Thought about giving Ubuntu a try, saw this and I think I'm good with my Synology.

You don't need to do this. If you want an encrypted boot drive you pick encrypted LVM during setup.

IOwnCalculus
Apr 2, 2003





Matt Zerella posted:

You don't need to do this. If you want an encrypted boot drive you pick encrypted LVM during setup.

Hell I don't even bother with the encrypted boot drive. Does it get you anything other than some security if someone physically steals the disk?

H110Hawk
Dec 28, 2006


IOwnCalculus posted:

Hell I don't even bother with the encrypted boot drive. Does it get you anything other than some security if someone physically steals the disk?

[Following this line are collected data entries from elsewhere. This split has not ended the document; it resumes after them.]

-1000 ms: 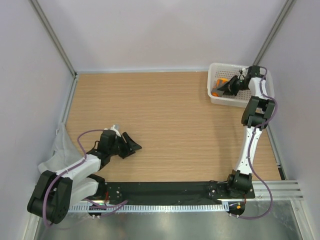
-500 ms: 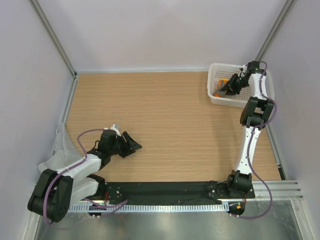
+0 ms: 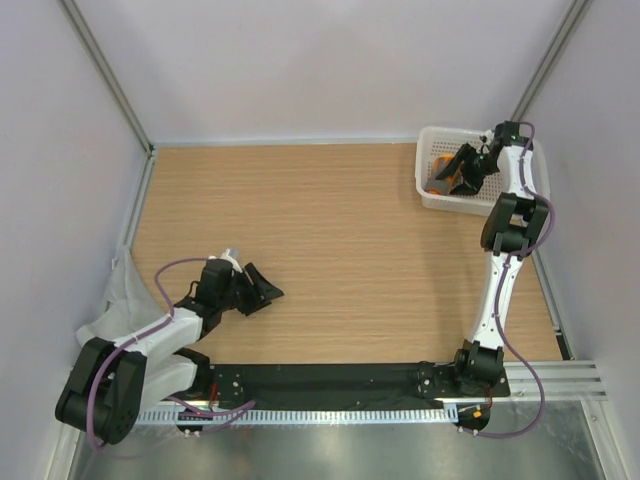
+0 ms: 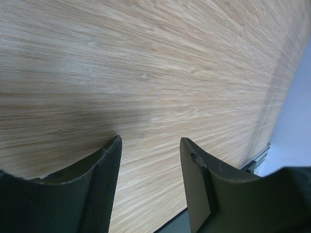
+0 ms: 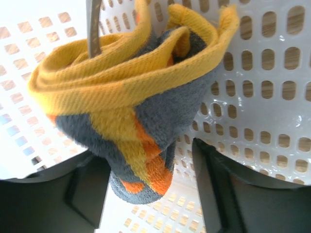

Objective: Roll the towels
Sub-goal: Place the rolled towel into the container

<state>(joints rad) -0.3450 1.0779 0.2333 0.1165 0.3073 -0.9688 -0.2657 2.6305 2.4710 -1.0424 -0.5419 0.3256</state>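
Observation:
A rolled towel in orange, grey and a yellow edge lies inside the white perforated basket. My right gripper stands open around the roll's lower end, with a gap showing at its right finger. From above, the orange towel sits at the basket's left end, with the right gripper just beside it. The light-grey towel lies crumpled at the table's left edge, beside the left arm. My left gripper rests open and empty low over the wood.
The basket stands in the far right corner against the frame. A black base rail runs along the near edge. Walls and metal posts close in the left, back and right sides.
The right gripper has opened around the rolled orange towel in the basket. The left arm has not moved.

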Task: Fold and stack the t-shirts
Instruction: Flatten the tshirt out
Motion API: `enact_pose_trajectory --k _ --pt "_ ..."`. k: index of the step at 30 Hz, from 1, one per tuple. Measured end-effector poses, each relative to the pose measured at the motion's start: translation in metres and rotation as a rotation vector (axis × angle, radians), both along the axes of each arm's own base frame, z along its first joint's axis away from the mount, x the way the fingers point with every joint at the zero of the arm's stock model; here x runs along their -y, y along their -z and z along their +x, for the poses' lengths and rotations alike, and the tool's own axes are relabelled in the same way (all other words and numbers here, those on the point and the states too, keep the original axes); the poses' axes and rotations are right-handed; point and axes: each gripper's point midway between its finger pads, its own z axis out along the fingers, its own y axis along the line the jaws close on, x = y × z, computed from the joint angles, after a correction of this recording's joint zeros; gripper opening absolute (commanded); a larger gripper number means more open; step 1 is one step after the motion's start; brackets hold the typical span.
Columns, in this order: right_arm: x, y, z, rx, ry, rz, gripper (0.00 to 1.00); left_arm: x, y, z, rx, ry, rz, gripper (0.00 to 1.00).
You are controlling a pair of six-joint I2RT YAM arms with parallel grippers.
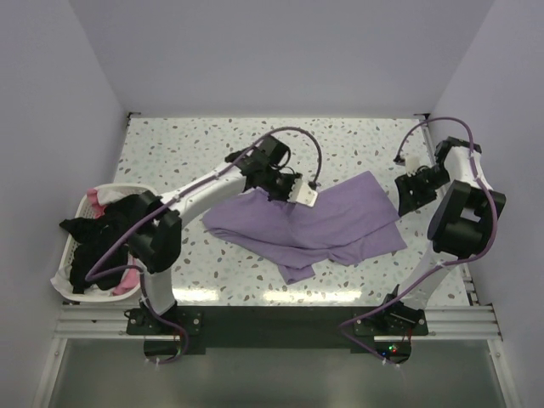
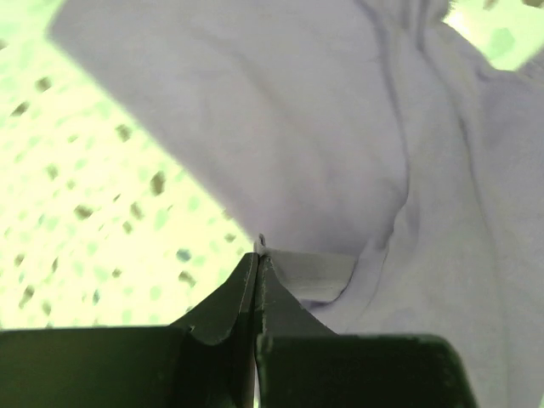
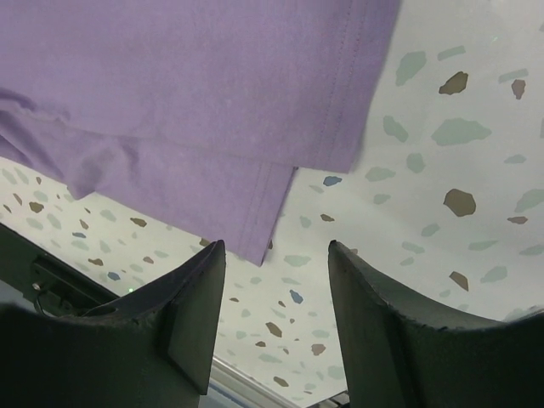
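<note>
Lilac shirt (image 1: 327,223) is lying rumpled right of the basket (image 1: 61,285); left gripper (image 2: 257,257) is clamping tight on its edge; right gripper (image 3: 276,253) is hanging half-open, empty. Pulling slowly is probably safest.

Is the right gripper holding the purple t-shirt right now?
No, the right gripper stands open, gripping nothing; the purple t-shirt lies just beyond its fingertips.
</note>
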Motion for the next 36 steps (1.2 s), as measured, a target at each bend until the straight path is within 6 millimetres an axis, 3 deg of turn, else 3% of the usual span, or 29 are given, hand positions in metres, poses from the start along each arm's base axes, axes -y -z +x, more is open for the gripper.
enact_pose_trajectory --k 3,5,6,10,15,20,26,32,36 --pt "-0.002 -0.003 0.002 0.022 -0.020 0.012 0.57 -0.021 -0.040 0.028 -0.001 -0.160 -0.098 0.00" --pt "-0.004 -0.008 0.004 0.051 -0.035 0.019 0.58 -0.049 -0.065 0.055 0.001 -0.306 -0.167 0.00" --pt "-0.004 -0.011 0.005 0.064 -0.041 0.018 0.58 -0.058 -0.071 0.062 0.000 -0.352 -0.186 0.00" --pt "-0.006 -0.025 0.010 0.133 -0.073 0.014 0.56 -0.126 -0.086 0.109 -0.024 -0.640 -0.268 0.00" --pt "-0.011 -0.029 0.018 0.174 -0.130 -0.015 0.45 -0.184 -0.073 0.140 -0.082 -0.883 -0.275 0.00" --pt "-0.013 -0.016 0.029 0.203 -0.239 -0.094 0.45 -0.196 -0.039 0.153 -0.128 -1.025 -0.221 0.00" --pt "-0.005 0.007 0.019 0.181 -0.352 -0.151 0.46 -0.218 0.005 0.168 -0.172 -1.169 -0.127 0.00" --pt "0.001 0.020 0.025 0.212 -0.441 -0.202 0.45 -0.228 0.012 0.185 -0.153 -1.242 -0.097 0.00" --pt "0.001 0.039 0.017 0.213 -0.517 -0.221 0.42 -0.230 0.015 0.190 -0.150 -1.259 -0.088 0.00"
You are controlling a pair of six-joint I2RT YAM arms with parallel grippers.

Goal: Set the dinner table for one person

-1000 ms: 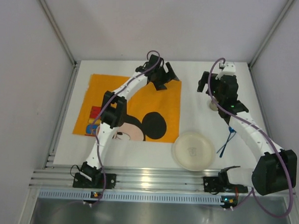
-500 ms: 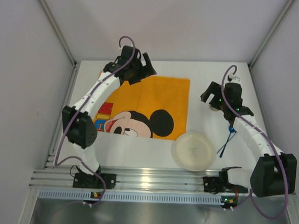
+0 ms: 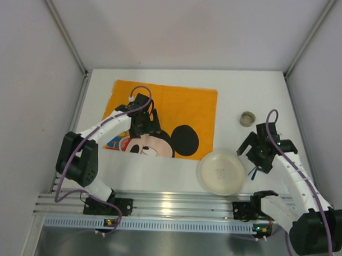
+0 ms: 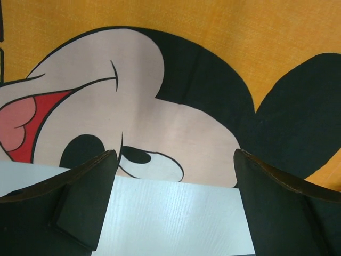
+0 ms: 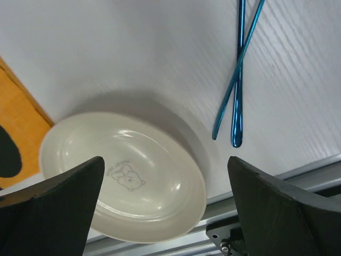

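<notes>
The white dinner table (image 3: 234, 91) carries an orange cartoon-mouse placemat (image 3: 177, 106), lying flat at the left. My left gripper (image 3: 147, 129) hovers open and empty over the mat's near part. In the left wrist view its fingers (image 4: 80, 202) frame the mat's near edge (image 4: 176, 133) and bare table (image 4: 176, 218). A cream plate (image 3: 221, 172) sits near the front edge. My right gripper (image 3: 255, 156) is open and empty just right of the plate. The right wrist view shows the plate (image 5: 122, 176) and a blue chopstick pair (image 5: 237, 80) on the table.
A small round cup (image 3: 248, 118) stands on the table at the far right, apart from both grippers. The chopsticks (image 3: 250, 172) are mostly hidden under the right arm. A metal rail (image 3: 174, 204) runs along the near edge. Grey walls enclose the table.
My left gripper pulled back from the mat's far edge to its near part; the mat now lies flat, shifted right. My right gripper drew back from the cup toward the plate.
</notes>
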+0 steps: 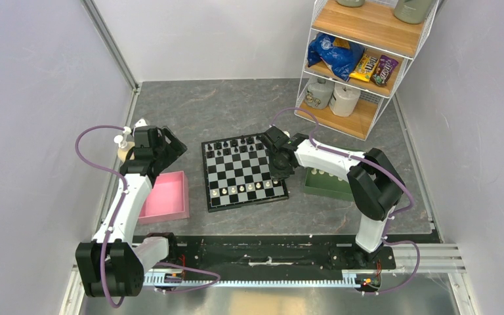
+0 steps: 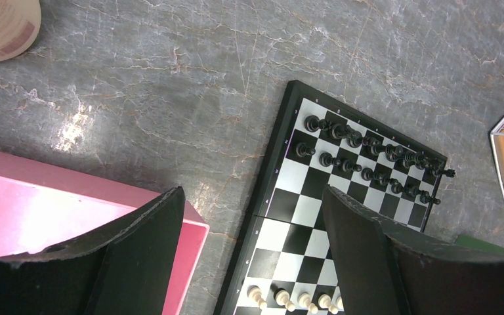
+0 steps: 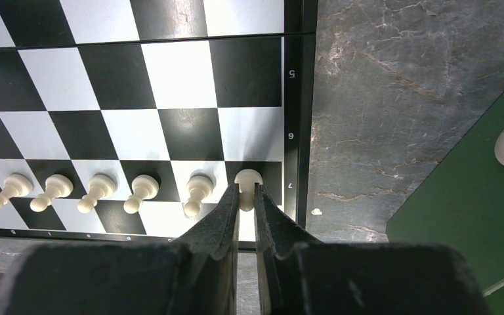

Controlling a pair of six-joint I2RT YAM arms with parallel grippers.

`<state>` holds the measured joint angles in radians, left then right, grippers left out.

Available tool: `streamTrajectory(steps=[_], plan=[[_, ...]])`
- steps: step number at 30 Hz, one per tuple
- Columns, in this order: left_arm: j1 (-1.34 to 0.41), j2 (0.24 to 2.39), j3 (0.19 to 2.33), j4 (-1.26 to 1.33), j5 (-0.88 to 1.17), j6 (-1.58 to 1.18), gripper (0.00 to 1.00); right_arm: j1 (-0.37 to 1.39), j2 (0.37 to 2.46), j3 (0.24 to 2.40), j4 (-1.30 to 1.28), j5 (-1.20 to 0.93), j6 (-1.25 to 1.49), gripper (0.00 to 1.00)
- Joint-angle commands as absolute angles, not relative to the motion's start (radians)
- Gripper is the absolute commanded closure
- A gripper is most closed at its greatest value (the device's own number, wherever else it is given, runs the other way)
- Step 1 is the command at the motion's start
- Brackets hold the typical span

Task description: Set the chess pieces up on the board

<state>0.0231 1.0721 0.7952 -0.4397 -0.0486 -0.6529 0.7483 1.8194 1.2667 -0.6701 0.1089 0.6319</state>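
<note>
1. Right gripper: fingers are clenched on a white pawn, gripped just below its round head. It is held over the end square of the pawn row, beside the right border. Whether the base is seated cannot be told.
2. Board: black pieces are ranged along the two far rows. A row of white pawns is set on the near side.
3. Left gripper: fingers are released and spread wide with nothing between them, above the table between pink tray and board.
4. Green tray: further white pieces are kept here, right of the board.
5. Hazard: the neighbouring pawn stands just beside one finger and could be toppled when the jaws are spread.
6. Hazard: if let go tilted or unseated, the held pawn could fall and roll over the border.
7. Hazard: the pawn could cling to a pad and be dragged off-centre on withdrawal.
</note>
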Motion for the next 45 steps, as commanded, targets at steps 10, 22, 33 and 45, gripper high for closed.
streamTrajectory(steps=[10, 22, 33, 45], plan=[[0.027, 1.065, 0.798, -0.423, -0.044, -0.639, 0.16, 0.750, 1.811, 1.294, -0.705, 0.123, 0.619, 0.84], [0.027, 1.066, 0.801, -0.422, -0.041, -0.640, 0.16, 0.750, 1.814, 1.299, -0.707, 0.106, 0.609, 0.83], [0.027, 1.064, 0.799, -0.422, -0.044, -0.638, 0.16, 0.750, 1.826, 1.311, -0.701, 0.089, 0.605, 0.71], [0.026, 1.060, 0.808, -0.424, -0.038, -0.635, 0.16, 0.747, 1.754, 1.355, -0.707, 0.133, 0.584, 0.63]])
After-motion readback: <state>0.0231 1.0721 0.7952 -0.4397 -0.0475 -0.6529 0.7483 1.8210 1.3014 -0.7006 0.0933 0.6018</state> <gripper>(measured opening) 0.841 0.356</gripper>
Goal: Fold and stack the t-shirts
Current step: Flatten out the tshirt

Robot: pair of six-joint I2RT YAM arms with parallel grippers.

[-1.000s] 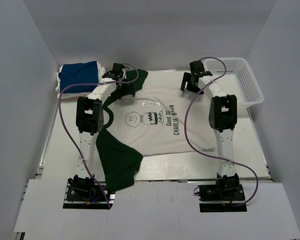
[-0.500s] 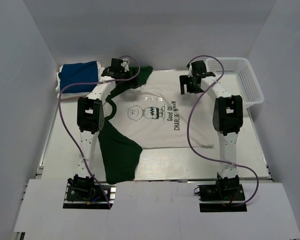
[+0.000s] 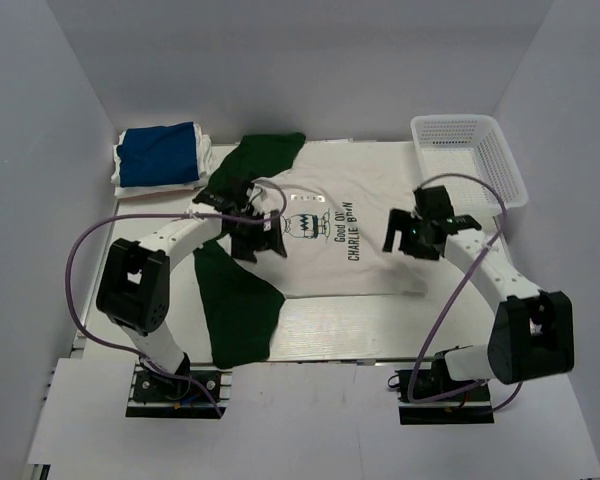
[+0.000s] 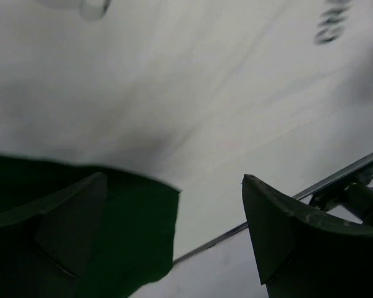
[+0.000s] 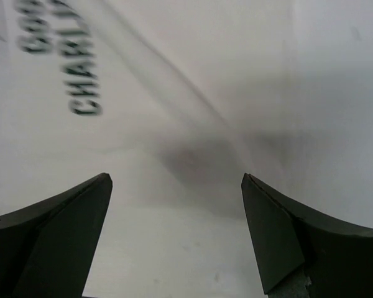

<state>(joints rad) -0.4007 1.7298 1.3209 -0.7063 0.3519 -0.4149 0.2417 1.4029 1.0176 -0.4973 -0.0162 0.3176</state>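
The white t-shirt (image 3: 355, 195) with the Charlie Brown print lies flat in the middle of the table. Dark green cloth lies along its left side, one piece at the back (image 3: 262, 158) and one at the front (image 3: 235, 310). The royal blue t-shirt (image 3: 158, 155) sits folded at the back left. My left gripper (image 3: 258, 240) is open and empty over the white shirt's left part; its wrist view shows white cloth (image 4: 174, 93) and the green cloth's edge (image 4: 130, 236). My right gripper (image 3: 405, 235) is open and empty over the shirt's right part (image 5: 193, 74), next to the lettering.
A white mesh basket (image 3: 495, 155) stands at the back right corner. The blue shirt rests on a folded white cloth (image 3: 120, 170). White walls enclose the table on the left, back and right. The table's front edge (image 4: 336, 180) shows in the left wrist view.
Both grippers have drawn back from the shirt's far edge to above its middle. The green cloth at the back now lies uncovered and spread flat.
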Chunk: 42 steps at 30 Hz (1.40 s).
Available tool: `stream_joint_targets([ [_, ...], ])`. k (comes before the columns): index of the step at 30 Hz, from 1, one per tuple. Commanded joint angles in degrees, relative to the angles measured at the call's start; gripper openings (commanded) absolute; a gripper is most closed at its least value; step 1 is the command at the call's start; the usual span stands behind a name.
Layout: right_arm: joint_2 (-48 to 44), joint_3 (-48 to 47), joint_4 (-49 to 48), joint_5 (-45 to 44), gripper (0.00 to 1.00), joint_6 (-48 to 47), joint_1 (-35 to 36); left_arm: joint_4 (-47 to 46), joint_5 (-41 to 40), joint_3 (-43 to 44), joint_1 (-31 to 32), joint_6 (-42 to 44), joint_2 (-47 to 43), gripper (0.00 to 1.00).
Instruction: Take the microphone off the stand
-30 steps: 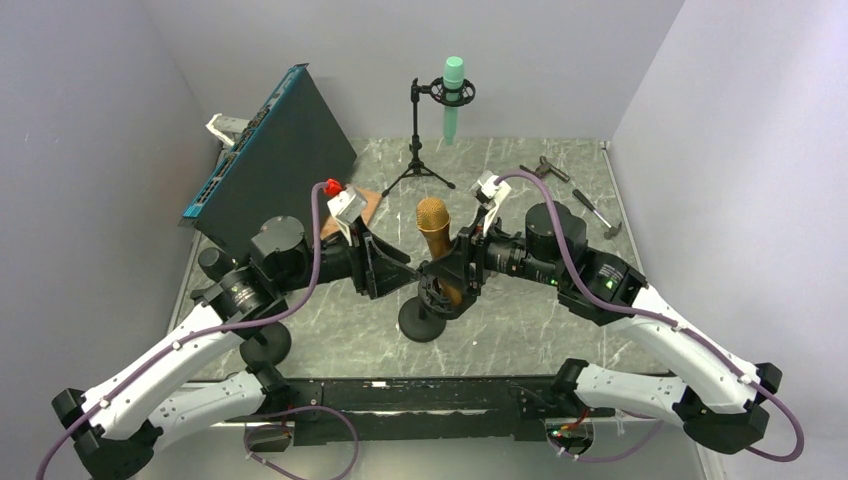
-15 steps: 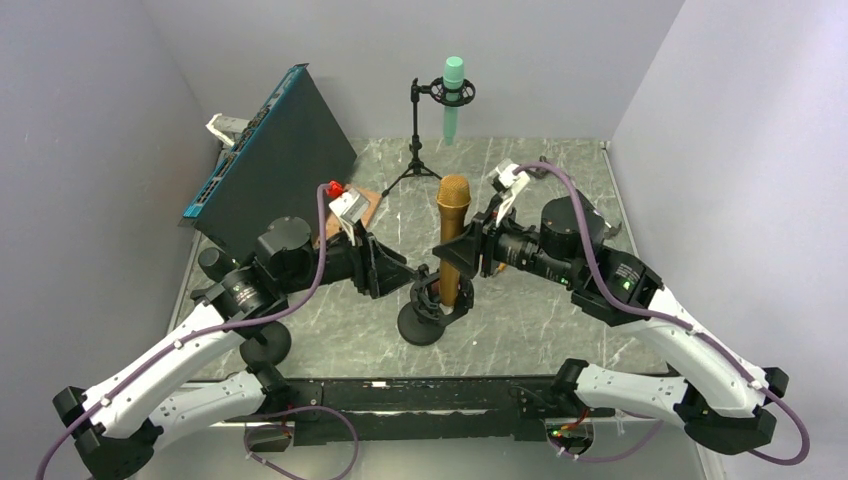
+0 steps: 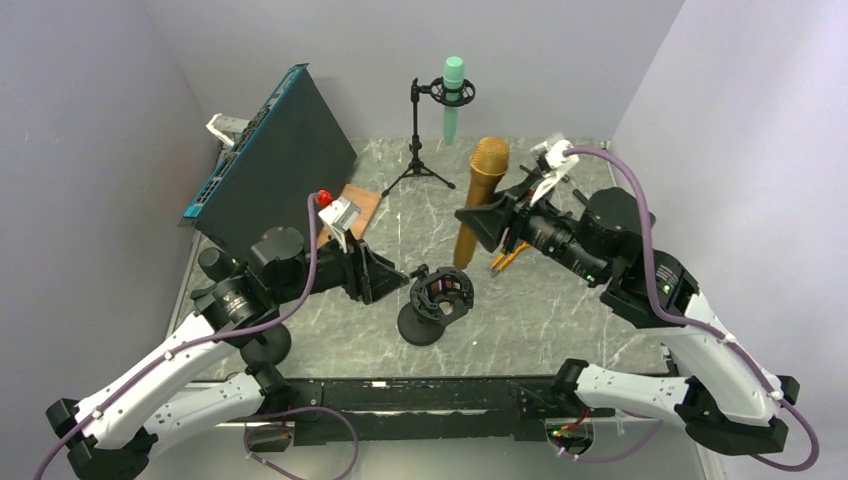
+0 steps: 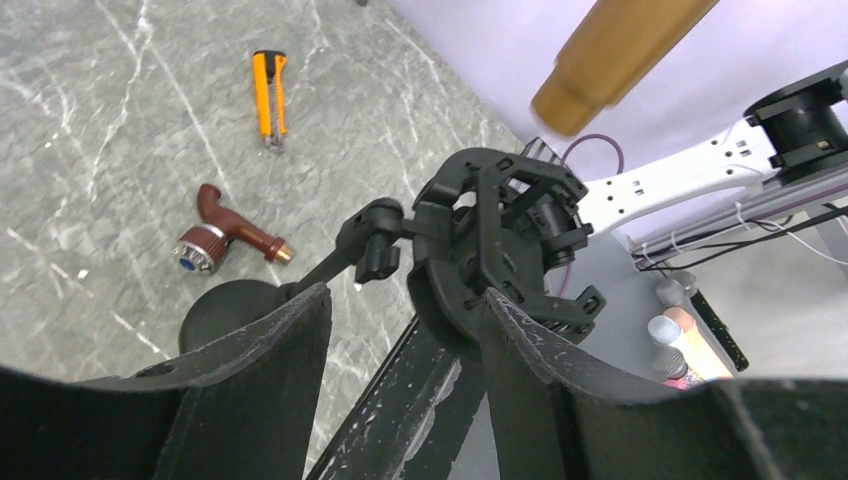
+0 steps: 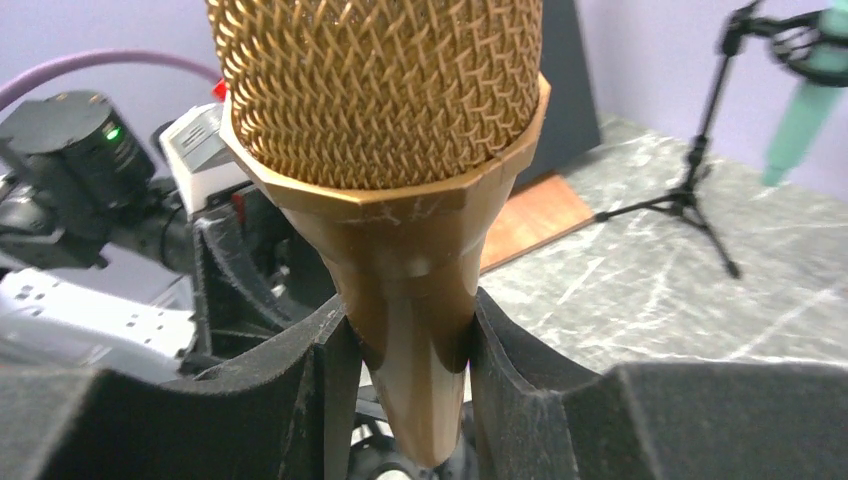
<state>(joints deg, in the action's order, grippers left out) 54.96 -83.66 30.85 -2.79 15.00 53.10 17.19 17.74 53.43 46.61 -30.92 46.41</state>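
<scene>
Now your right gripper (image 5: 408,350) clamps the mic (image 3: 482,190), clear of the stand (image 3: 420,325) at 1 o'clock, while your left gripper (image 4: 405,300) sits open astride its neck (image 4: 335,265), likely bracing it.

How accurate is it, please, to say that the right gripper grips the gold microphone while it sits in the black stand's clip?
Only the last part is wrong: the microphone is not in the clip. The right gripper grips it in the air, clear of the stand, whose clip is empty. The top view shows this.
</scene>
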Motion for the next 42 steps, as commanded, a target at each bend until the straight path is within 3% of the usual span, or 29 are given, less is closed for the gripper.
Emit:
stream_joint_targets([
  [1,-4.88,-0.16,-1.78,-12.26,0.00,-3.54,0.21,1.92,-3.59,-0.39,0.27,-0.23,-2.27,0.60],
  [7,-12.63,7.53,-7.44,-27.17,0.00,-6.48,0.22,4.07,-5.72,-0.17,0.30,0.13,-3.73,0.61],
  [15,-12.77,18.50,-5.97,-61.92,0.00,-7.70,0.20,4.46,-6.33,0.67,0.31,0.22,-2.88,0.61],
  [20,-11.08,29.62,-4.37,-66.24,0.00,0.05,-1.53,6.06,-5.67,2.32,0.25,0.22,-1.84,0.60],
  [23,-8.59,31.38,-2.87,-61.54,0.00,4.63,-8.27,6.54,-6.27,2.02,0.32,-0.30,-2.50,0.60],
  [29,-2.94,29.78,1.66,-36.98,0.00,14.18,-29.69,7.48,-7.31,0.93,0.28,-1.07,-5.46,0.60],
  [33,-0.89,33.74,0.03,-23.22,0.00,21.37,-39.00,7.90,-7.75,0.33,0.28,-1.18,-7.67,0.59],
  [42,3.96,42.10,-3.41,-1.83,0.00,40.13,-61.75,8.79,-8.70,-0.61,0.29,-2.01,-9.48,0.59],
])
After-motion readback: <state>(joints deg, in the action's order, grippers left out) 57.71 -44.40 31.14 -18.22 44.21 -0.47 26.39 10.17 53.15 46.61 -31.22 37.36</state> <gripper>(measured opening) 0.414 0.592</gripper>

It also gets you security if you need to RMA the disk. But for steady state - no.

Heners_UK
Jun 1, 2002


uhhhhahhhhohahhh posted:

Why did you stop using OMV?

A few reasons (but I moved away some time ago so can't remember the specifics):
1. Plugin system grew a bit tiresome for me. I was janitoring quite a bit keeping up with Plex versions for example.
2. The WebUI wasn't where I wanted it to be in terms of ease for some things. SSH Keys is an example.
3. Honestly I only really have one user (me) who uses it.
4. It wasn't saving me time anymore
5. After the fact: Docker began to give me the advantages from the plugin system
6. GRAB YOUR PITCHFORKS: I'm happy with just a pile of USB drives plugged into an old laptop as my home server/nas. No raid etc. Backed up off site nightly for important stuff.